Turquie: la police disperse violemment une manifestation à Istanbul

La police turque a fait usage mardi de grenades lacrymogènes, de balles en caoutchouc et de canons à eau pour disperser dans le centre d'Istanbul une manifestation contre l'offensive antikurdes du gouvernement, procédant également à plus d'une dizaine d'arrestations.
La manifestation, à laquelle participaient environ 500 personnes, avaient débuté paisiblement au début de la célèbre rue Istiklal dans la partie européenne de la ville.
La police est intervenue au milieu de cette rue lorsque les manifestants ont commencé à scander des slogans hostiles au gouvernement du président Recep Tayyip Erdogan et qu'ils ont protesté contre l'offensive qu'il a lancée contre les militants kurdes. Les manifestants tentaient de former une chaîne humaine jusqu'à la place Taksim.
La police a dirigé ses jets de canons à eau vers le milieu de l'avenue, dans cette zone commerciale très fréquentée, et a lancé des grenades lacrymogènes alors que les manifestants tentaient de se mettre à l'abri.
Un photographe pigiste turc, Yasin Akgul, qui collabore avec l'AFP, a été arrêté après avoir été plaqué au sol alors qu'il tentait de prendre des photos des personnes interpellées.
Il a été relâché sur l'intervention de ses collègues qui ont attesté de sa qualité de photographe de presse. Brièvement hospitalisé pour ses douleurs au bras où il s'est blessé durant l'intervention musclée de la police, il a pu regagner son domicile dans la soirée.
Selon les médias, un caméraman de l'agence de presse officielle Anatolie a également été blessé lors de cette intervention policière.
Selon Anatolie au total 14 personnes ont été arrêtées.
Nouvelle offensive contre la presse
Dans le même contexte, le régime d’Erdogan a remis la pression sur la presse à deux mois des législatives en s’attaquant à un groupe de médias proche de l’opposition, au lendemain de l’incarcération très controversée de deux journalistes britanniques.
Mardi à l’aube, la police a effectué un spectaculaire coup de filet contre des entreprises du groupe Koza-Ipek, holding connue pour être proche du prédicateur Fethullah Gülen qui dispose d’un groupe de presse et d’intérêts dans les secteurs de l’énergie et de la métallurgie.
Selon Anatolie, les forces de l’ordre ont perquisitionné dans les locaux de 23 sociétés appartenant à Koza-Ipek, dont les journaux Bugün et Millet et la chaîne de télévision Kanaltürk, dans le cadre d’une enquête «antiterroriste».
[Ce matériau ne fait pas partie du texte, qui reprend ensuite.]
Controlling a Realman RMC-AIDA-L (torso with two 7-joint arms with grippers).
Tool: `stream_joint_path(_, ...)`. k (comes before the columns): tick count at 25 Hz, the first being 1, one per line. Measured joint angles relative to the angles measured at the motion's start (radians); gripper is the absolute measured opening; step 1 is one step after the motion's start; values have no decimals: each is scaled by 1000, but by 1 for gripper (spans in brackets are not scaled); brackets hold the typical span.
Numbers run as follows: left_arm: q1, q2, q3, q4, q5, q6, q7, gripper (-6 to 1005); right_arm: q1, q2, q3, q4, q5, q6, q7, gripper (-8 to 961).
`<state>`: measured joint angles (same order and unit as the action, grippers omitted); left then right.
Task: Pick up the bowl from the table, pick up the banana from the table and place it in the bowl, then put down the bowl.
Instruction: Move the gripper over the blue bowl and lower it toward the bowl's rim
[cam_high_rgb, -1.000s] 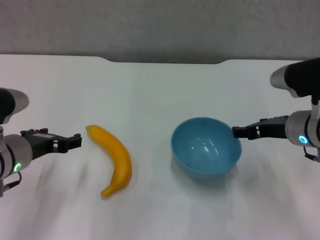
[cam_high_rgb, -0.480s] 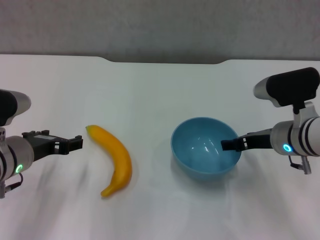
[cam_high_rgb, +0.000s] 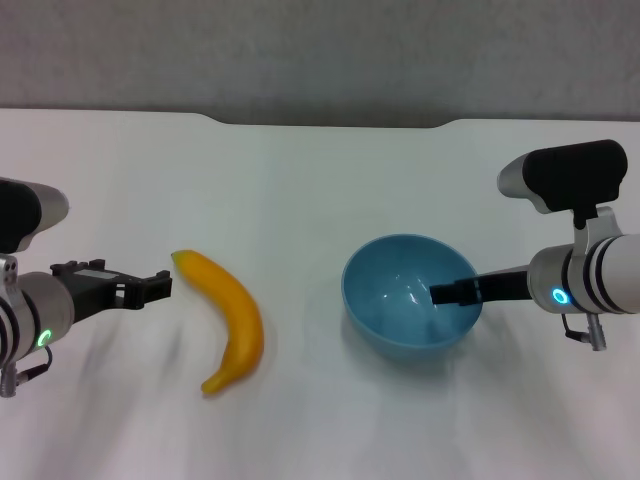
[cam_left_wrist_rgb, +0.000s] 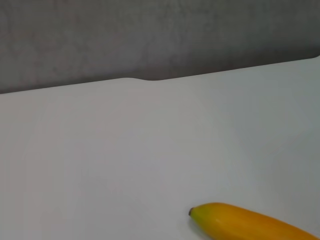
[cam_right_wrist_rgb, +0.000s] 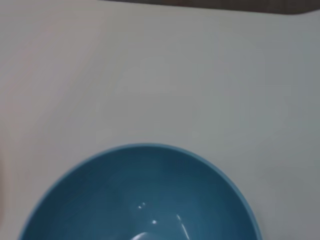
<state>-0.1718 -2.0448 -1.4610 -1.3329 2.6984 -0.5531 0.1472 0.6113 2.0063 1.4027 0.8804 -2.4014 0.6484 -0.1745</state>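
Note:
The light-blue bowl (cam_high_rgb: 398, 318) stands upright on the white table (cam_high_rgb: 320, 180), right of centre. It also fills the right wrist view (cam_right_wrist_rgb: 100, 200). My right gripper (cam_high_rgb: 450, 293) is open and reaches over the bowl's right rim, with one finger (cam_high_rgb: 455, 292) inside the bowl; the other finger is hidden. The yellow-orange banana (cam_high_rgb: 232, 318) lies on the table left of centre, greenish tip toward the far left. My left gripper (cam_high_rgb: 155, 286) is open, just left of that tip and apart from it. The tip shows in the left wrist view (cam_left_wrist_rgb: 240, 222).
The table's far edge has a shallow notch (cam_high_rgb: 330, 124) against a grey wall. Bare white tabletop lies between the banana and the bowl and in front of both.
My right gripper has moved left, from just outside the bowl's right rim to over the rim with a finger inside. My left gripper has crept right toward the banana's tip.

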Motion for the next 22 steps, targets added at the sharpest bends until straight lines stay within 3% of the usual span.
stream_joint_path(22, 0, 0, 5, -4, -4, 2, 0, 907, 185, -4, 109, -218, 15, 82, -30, 848)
Six personnes ont été arrêtées, précise l’agence turque.
Ancien allié d’Erdogan, Gülen, qui dirige à partir des Etats-Unis un influent réseau d’ONG, de médias et d’entreprises, est devenu l'«ennemi public numéro 1» de l’homme fort de la Turquie, qui l’accuse d’avoir bâti un «Etat parallèle» pour le renverser.
Visé lui-même par un mandat d’arrêt, le patron du groupe Koza, Akin Ipek, actuellement à l’étranger, a catégoriquement nié toute activité illégale.
«Si elle (la police) arrive à trouver un centime provenant d’activités illégales, je suis prêt à lui céder mon entreprise», a plaisanté Ipek sur les ondes de Kanaltürk.
L’opposition a immédiatement dénoncé les raids de la police. «Nous ne pouvons parler de démocratie dans un pays où la presse est réduite au silence», a réagi le chef de file de l’opposition social-démocrate, Kemal Kiliçdaroglu.
Cette nouvelle offensive intervient au lendemain de l’incarcération de deux journalistes britanniques de la chaîne d’information sur internet Vice News qui couvraient les affrontements entre forces de sécurité et militants kurdes dans le sud-est de la Turquie.
Tous deux ont été inculpés de «participation à des activités terroristes pour le compte du groupe extrémiste Etat islamique (EI ou Daech)».
Vice News a jugé ces accusations «sans fondement» et exigé leur libération immédiate.
«En détenant illégalement des journalistes étrangers, les autorités turques poussent leur mépris de la liberté des médias à un nouveau niveau», a fulminé Johann Bihr, de Reporters sans frontières (RSF).
L’UE s’est dit mardi «préoccupée» par les attaques contre la presse en Turquie. Washington a rappelé la Turquie «à respecter les valeurs démocratiques universelles, qui incluent la liberté de la presse et l’accès aux médias d’informations».